**ACTION ITEM**
Pull every line containing the word "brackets" from the records.

Segment Start: DATA PROVIDED

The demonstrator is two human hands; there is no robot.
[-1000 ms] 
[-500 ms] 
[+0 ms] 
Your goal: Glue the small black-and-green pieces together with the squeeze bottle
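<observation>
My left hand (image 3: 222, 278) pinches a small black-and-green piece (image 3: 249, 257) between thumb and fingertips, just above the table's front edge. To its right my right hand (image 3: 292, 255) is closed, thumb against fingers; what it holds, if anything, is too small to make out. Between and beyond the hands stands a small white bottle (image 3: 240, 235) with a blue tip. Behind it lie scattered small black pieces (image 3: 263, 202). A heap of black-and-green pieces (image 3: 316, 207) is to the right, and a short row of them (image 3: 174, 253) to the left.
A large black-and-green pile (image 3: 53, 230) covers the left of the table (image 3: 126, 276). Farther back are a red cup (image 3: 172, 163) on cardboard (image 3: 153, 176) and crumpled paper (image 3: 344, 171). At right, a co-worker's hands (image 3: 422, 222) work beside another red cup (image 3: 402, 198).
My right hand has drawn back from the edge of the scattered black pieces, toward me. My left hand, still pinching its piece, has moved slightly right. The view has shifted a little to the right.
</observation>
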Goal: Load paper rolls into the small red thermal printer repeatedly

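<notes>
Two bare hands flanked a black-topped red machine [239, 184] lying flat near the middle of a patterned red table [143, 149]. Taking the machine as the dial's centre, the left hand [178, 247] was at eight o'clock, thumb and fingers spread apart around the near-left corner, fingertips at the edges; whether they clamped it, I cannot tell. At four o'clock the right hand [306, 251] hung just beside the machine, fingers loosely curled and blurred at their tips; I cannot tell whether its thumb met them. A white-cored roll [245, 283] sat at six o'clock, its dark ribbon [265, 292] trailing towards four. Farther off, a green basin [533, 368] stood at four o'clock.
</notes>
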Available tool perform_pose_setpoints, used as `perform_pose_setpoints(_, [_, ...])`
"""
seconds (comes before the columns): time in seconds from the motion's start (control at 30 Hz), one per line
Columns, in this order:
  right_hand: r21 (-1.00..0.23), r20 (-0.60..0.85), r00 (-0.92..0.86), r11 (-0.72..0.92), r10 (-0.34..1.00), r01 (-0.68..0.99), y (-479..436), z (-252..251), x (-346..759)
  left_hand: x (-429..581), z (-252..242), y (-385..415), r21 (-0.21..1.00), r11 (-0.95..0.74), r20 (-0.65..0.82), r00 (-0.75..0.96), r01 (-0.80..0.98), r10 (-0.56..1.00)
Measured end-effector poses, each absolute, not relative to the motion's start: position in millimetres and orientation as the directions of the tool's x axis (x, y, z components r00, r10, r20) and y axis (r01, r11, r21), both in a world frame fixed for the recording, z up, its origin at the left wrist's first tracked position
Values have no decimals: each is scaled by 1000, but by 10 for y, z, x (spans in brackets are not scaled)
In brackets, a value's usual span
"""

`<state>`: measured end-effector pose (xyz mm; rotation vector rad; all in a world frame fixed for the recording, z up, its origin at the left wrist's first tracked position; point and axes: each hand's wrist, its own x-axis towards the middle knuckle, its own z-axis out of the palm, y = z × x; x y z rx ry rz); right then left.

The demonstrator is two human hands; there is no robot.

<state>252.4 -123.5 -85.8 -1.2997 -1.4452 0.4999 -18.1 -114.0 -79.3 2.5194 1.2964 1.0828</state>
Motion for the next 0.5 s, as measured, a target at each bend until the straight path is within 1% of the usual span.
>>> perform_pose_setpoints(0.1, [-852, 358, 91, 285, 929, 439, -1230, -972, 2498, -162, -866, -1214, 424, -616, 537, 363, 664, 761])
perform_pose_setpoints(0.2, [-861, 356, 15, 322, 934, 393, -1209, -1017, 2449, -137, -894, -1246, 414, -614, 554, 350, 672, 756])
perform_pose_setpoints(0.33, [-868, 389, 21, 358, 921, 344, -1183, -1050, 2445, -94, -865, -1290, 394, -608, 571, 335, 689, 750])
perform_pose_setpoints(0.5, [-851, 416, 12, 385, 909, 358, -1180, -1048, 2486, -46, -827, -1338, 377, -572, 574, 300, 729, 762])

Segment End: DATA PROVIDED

**EXERCISE RESULT**
Values have no decimals: each is scaled by 1000, but by 10 for y, z, x (spans in brackets are not scaled)
In brackets, a value's usual span

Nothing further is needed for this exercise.